• What the task asks: Write every line below out again, exactly as given, but leave out the pictures.

• Provided data:
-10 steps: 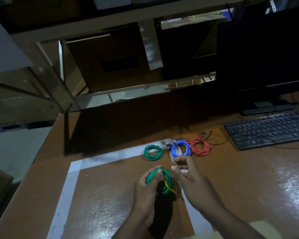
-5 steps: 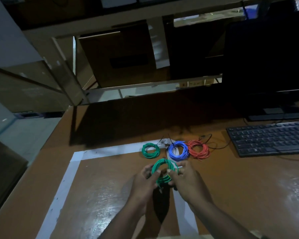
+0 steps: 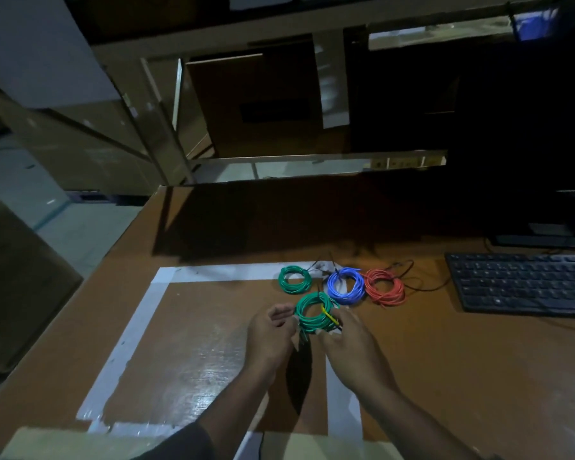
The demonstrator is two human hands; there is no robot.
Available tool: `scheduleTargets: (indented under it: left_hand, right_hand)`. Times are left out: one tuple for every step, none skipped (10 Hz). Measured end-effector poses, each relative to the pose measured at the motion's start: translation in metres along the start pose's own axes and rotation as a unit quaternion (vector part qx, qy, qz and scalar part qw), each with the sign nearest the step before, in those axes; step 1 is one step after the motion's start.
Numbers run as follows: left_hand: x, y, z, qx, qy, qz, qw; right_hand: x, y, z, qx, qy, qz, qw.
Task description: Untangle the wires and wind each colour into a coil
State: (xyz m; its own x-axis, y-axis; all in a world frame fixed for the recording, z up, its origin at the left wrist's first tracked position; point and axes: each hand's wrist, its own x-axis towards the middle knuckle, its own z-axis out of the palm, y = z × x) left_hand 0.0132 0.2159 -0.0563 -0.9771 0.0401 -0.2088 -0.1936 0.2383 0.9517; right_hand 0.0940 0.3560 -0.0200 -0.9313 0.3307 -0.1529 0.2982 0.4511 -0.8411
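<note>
A green wire coil (image 3: 307, 310) bound with a yellow tie (image 3: 329, 316) lies low over the brown table, between my hands. My right hand (image 3: 351, 343) pinches its lower right edge beside the tie. My left hand (image 3: 269, 333) is just left of the coil with its fingers apart, at most brushing the coil. Behind it lie three wound coils: a smaller green coil (image 3: 294, 278), a blue coil (image 3: 346, 287) and a red coil (image 3: 384, 287). The blue and red coils touch each other.
White tape (image 3: 213, 272) marks a square on the table (image 3: 445, 360). A black keyboard (image 3: 525, 283) lies at the right and a dark monitor (image 3: 528, 127) stands behind it. Thin black wires (image 3: 412, 283) trail behind the red coil. The table's left edge drops to the floor.
The green coil has moved forward and down towards the other coils. My left hand has loosened from it and spread its fingers. My right hand now pinches it by the tie.
</note>
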Motion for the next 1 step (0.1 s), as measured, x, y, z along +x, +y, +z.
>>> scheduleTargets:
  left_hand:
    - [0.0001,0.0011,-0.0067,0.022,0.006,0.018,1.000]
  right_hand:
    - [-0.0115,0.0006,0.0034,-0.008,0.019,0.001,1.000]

• Answer to this exercise:
-10 steps: 
-5 steps: 
+0 steps: 
The demonstrator is two human hands; there is no robot.
Available tool: `scheduleTargets: (indented under it: left_hand, right_hand)`. Times are left out: one tuple for every step, none skipped (10 Hz). Measured end-effector poses, each relative to the pose measured at the motion's start: translation in metres along the start pose's own axes and rotation as a unit quaternion (vector part qx, qy, qz and scalar part qw), each with the sign nearest the step before, in those axes; step 1 is one step after the motion's start.
Numbers run as follows: left_hand: x, y, z, qx, qy, qz, qw; right_hand: x, y, z, qx, qy, qz, qw.
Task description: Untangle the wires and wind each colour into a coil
State: (xyz m; its own x-axis, y-axis; all in a world frame fixed for the recording, z up, its origin at the left wrist's first tracked position; point and axes: each hand's wrist, its own x-axis towards the middle knuckle, its own z-axis out of the palm, y = z × x) left_hand 0.0132 0.2159 -0.0563 -0.9771 0.0401 -0.2088 -0.1936 0.2383 0.9517; right_hand 0.0940 0.3560 -0.0200 -0.9313 0.3307 -0.1529 0.2982 0.4511 -0.8411
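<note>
A green wire coil (image 3: 307, 310) bound with a yellow tie (image 3: 329, 316) lies low over the brown table, between my hands. My right hand (image 3: 351, 343) pinches its lower right edge beside the tie. My left hand (image 3: 269, 333) is just left of the coil with its fingers apart, at most brushing the coil. Behind it lie three wound coils: a smaller green coil (image 3: 294, 278), a blue coil (image 3: 346, 287) and a red coil (image 3: 384, 287). The blue and red coils touch each other.
White tape (image 3: 213, 272) marks a square on the table (image 3: 445, 360). A black keyboard (image 3: 525, 283) lies at the right and a dark monitor (image 3: 528, 127) stands behind it. Thin black wires (image 3: 412, 283) trail behind the red coil. The table's left edge drops to the floor.
The green coil has moved forward and down towards the other coils. My left hand has loosened from it and spread its fingers. My right hand now pinches it by the tie.
</note>
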Motion for the next 1 step (0.1 s), as measured, x, y, z along +x, +y, +z.
>>> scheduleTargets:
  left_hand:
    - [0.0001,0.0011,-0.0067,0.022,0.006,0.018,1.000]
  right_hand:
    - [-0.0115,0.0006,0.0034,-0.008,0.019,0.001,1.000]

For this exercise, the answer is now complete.